Pasqua, festa di rinascita… gastronomica

La festa del passaggio a nuova vita. È questo il significato etimologico della Pasqua, festa mobile la cui data cambia ogni anno per coincidere con la prima domenica successiva al plenilunio di primavera. Una ricorrenza che, oltre al suo valore religioso, segna anche la “resurrezione” del palato, dopo il lungo periodo del digiuno quaresimale che precede il ritorno della carne sulle tavole della domenica di festa.

Ne abbiamo parlato con il giornalista e scrittore Giovanni Taranto, autore del libro “Requiem sull’ottava nota”, il secondo della trilogia sulle indagini del capitano dell’Arma dei Carabinieri Giulio Mariani (pubblicato da Avagliano Editore e vincitore del Premio “Mysstery 2023” al Festival del Giallo di Napoli), che, dice Taranto, “è ambientato nel periodo di Pasqua in virtù di una transizione naturale rispetto al primo libro “La fiamma spezzata” per non lasciare vuoti temporali.

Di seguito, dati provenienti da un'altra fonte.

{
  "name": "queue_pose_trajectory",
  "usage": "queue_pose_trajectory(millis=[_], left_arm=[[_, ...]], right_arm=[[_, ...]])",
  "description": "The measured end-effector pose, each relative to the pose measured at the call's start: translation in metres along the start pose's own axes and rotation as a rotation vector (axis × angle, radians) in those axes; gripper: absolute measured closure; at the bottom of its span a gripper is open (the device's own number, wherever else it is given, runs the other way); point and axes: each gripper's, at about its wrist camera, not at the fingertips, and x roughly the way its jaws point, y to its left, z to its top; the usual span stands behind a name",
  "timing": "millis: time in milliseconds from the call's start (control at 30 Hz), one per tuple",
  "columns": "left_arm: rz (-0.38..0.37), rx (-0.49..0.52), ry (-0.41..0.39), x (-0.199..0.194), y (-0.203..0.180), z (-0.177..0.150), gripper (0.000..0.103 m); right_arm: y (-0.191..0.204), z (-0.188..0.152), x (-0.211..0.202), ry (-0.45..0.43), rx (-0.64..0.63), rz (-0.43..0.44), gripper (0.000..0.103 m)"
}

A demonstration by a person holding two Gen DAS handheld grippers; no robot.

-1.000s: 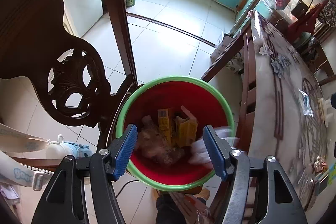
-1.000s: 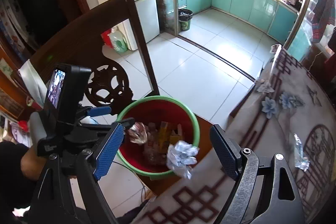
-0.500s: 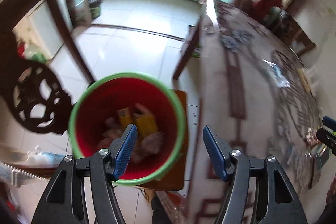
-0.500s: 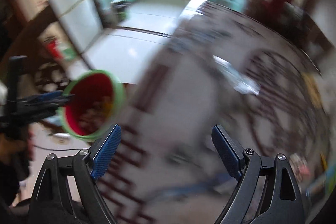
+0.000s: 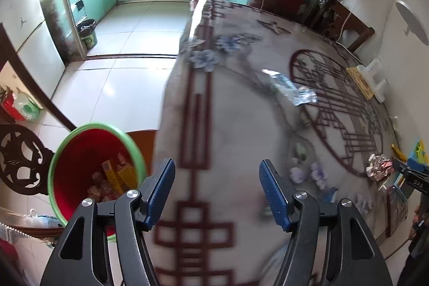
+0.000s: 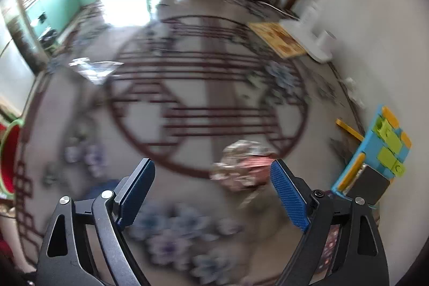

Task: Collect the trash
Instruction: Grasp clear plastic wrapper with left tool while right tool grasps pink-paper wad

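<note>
A red bin with a green rim [image 5: 93, 170] stands on a chair at the table's left edge, holding yellow cartons and crumpled wrappers; its edge shows in the right wrist view [image 6: 8, 154]. My left gripper [image 5: 217, 189] is open and empty above the patterned table. A clear plastic wrapper [image 5: 292, 89] lies mid-table, also in the right wrist view [image 6: 93, 69]. A crumpled pink-and-white paper ball [image 6: 242, 168] lies just ahead of my open, empty right gripper [image 6: 213, 189]; it shows at the left wrist view's right [image 5: 379, 168].
A round table with patterned cloth [image 5: 241, 125] fills both views. A blue-and-green toy block [image 6: 375, 154], a yellow board [image 6: 278, 39] and a white holder [image 6: 319, 42] sit by the wall. A carved wooden chair back [image 5: 18, 160] stands left of the bin.
A crumpled foil ball dropped from my right gripper into the bin. Both grippers then swung right, away from the bin and over the table; the right one now faces the paper ball.
</note>
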Motion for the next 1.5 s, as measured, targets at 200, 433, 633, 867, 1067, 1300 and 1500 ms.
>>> queue_pose_trajectory(millis=[200,433,633,867,1067,1300,1500], left_arm=[[-0.038,-0.014,0.013,0.017,-0.062,0.017,0.039],[-0.063,-0.047,0.034,0.052,-0.124,0.041,0.039],[-0.055,-0.081,0.042,0.073,-0.148,0.059,0.039],[-0.028,-0.082,0.064,0.089,-0.153,0.070,0.039],[-0.028,-0.177,0.083,0.115,-0.139,0.091,0.039],[-0.029,-0.291,0.157,0.163,-0.124,0.111,0.039],[-0.017,-0.309,0.160,0.188,-0.124,0.127,0.039]], right_arm=[[-0.046,-0.001,0.053,0.124,0.071,0.109,0.015],[-0.059,0.002,0.069,0.160,0.026,0.195,0.015],[-0.051,0.008,0.076,0.183,-0.017,0.280,0.016],[-0.016,0.027,0.069,0.124,-0.120,0.344,0.029],[0.005,0.037,0.062,0.077,-0.193,0.352,0.024],[0.011,0.040,0.062,0.061,-0.215,0.340,0.021],[0.012,0.043,0.067,0.081,-0.224,0.303,0.021]])
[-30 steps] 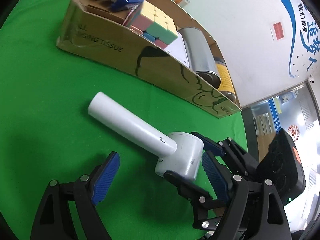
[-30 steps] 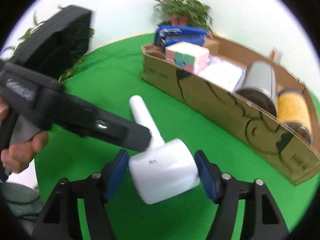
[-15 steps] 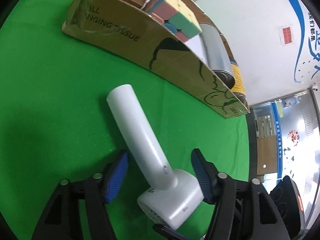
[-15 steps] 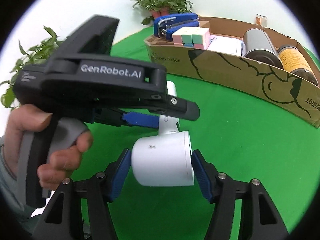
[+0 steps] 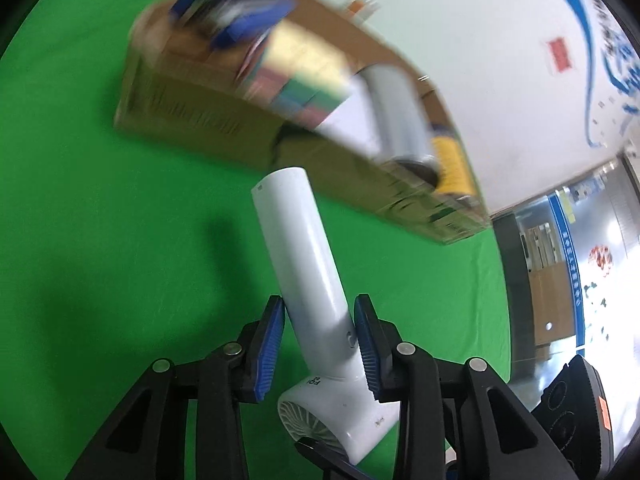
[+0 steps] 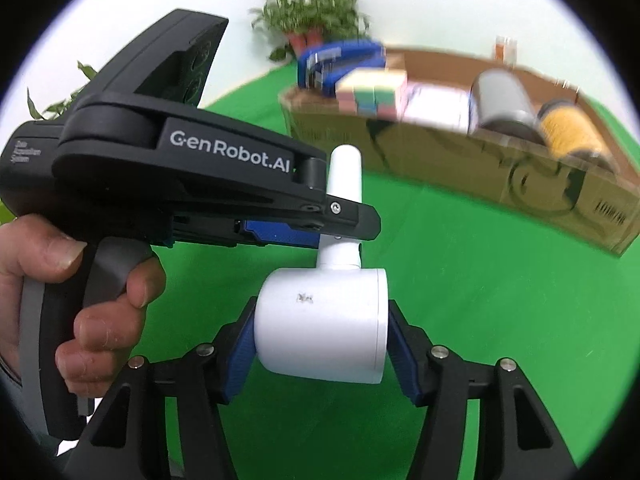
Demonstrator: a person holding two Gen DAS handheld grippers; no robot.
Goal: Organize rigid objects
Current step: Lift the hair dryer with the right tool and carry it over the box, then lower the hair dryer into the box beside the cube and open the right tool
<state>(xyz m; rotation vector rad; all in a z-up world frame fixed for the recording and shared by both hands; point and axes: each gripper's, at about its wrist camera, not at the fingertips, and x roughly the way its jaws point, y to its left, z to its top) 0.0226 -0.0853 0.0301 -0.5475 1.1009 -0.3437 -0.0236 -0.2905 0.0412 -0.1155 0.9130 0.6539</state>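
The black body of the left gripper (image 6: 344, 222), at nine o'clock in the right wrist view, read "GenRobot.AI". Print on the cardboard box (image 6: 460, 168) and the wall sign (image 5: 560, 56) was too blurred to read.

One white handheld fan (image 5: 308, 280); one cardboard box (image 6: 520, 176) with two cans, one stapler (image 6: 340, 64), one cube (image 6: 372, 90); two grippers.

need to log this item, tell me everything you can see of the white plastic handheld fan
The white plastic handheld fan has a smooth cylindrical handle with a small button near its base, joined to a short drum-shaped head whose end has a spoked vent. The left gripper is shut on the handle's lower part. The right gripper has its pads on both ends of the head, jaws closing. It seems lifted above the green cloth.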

Mi sono servito di questa ambientazione anche per mostrare tutte le tradizioni che ci sono nel nostro territorio, sia quelle positive che quelle negative”. E tra le prime rientrano, senza dubbio, le prelibatezze dolci e salate della tradizione pasquale napoletana, che arricchiscono le tavole della Settimana Santa, “e che ho descritto nel libro grazie alla preziosa consulenza della mia agente Carla Fiorentino” aggiunge Taranto.

Gli chiediamo di parlarci delle più tipiche, preparate secondo ricette molto antiche.

“Sicuramente, la pastiera, dolce conosciuto, ormai, oltre i confini regionali e nazionali, che chiude degnamente il pranzo di Pasqua iniziato con la fellata, antipasto di affettati misti tagliati a fette (le ‘felle’, appunto), uova sode e formaggi disposti su un tagliere. Le origini della pastiera sono addirittura leggendarie, collegate alle offerte che il popolo faceva in primavera alla sirena Partenope. In realtà, questo dolce ‒ che ha l’esterno di pasta frolla ripieno di una goduriosa farcia di ricotta, uova, grano bollito nel latte (a chicchi interi o passato), zucchero e scorzette candite, il tutto aromatizzato con cannella, vaniglia, millefiori e acqua di fiori d’arancio ‒ è nato probabilmente in un convento di suore, rielaborato da una ricetta talmente antica da essere citata in un racconto del ‘Pentamerone’, opera seicentesca del giuglianese Giovan Battista Basile. La parte superiore di questo dolce è decorata con le tipiche losanghe ottenute incrociando sette strisce di pastafrolla sottile che, secondo una leggenda carica di suggestione, rappresenterebbero i quattro decumani e i tre cardini dell’antica Neapolis”.

E che dire delle pietanze salate?

“Nel mio libro faccio riferimento all’eterno conflitto delle tavole pasquali tra il casatiello propriamente detto e il tòrtano, i rustici tipici sia di Napoli che della provincia, su cui intere generazioni, città e famiglie si sono confrontati nell’inutile tentativo di attribuire all’uno o all’altro il titolo di ‘pane di Pasqua’. Il primo è un pane condito con sugna di maiale e pepe, arricchito da pezzi di salame e cicoli di porco, a cui viene data la forma di una grossa ciambella. Sulla sua superficie vengono incastonate, prima della cottura, delle uova intere, fissate al rustico da croci realizzate con lo stesso impasto in modo che ne sporgano come pietre preziose su una corona. La croce richiama la Passione di Cristo e l’uovo simboleggia la rinascita a vita eterna dell’uomo grazie alla morte e resurrezione del figlio di Dio. Il nome ‘casatiello’ deriverebbe da ‘caso’, cioè formaggio, per la presenza di pecorino al suo interno, l’unico utilizzato in origine perché fatto con il latte di pecora di cui si nutre l’agnello, altro simbolo della Pasqua cristiana.

Il tòrtano si differenzia solo per la presenza di più cordoni singoli di pasta che vengono attorcigliati tra loro, ritorti e uniti a cerchio come simbolo della corona di spine della Passione di Gesù. E anche per le uova, inserite già sode e tagliate a spicchi solo nell’impasto”.

Dopo tutto questo ben di Dio, che cosa si può desiderare di più per imbandire la tavola della Pasquetta?

“Per festeggiare degnamente il Lunedì in Albis, oltre a pastiere di grano e casatielli dolci e salati, non possono mancare fave, ricotta salata, teglie di pasta al forno guarnita di ‘purpettelle’, e le immancabili ‘pizze di maccheroni’ ripassate in padella. Con il mio augurio di serene festività pasquali”.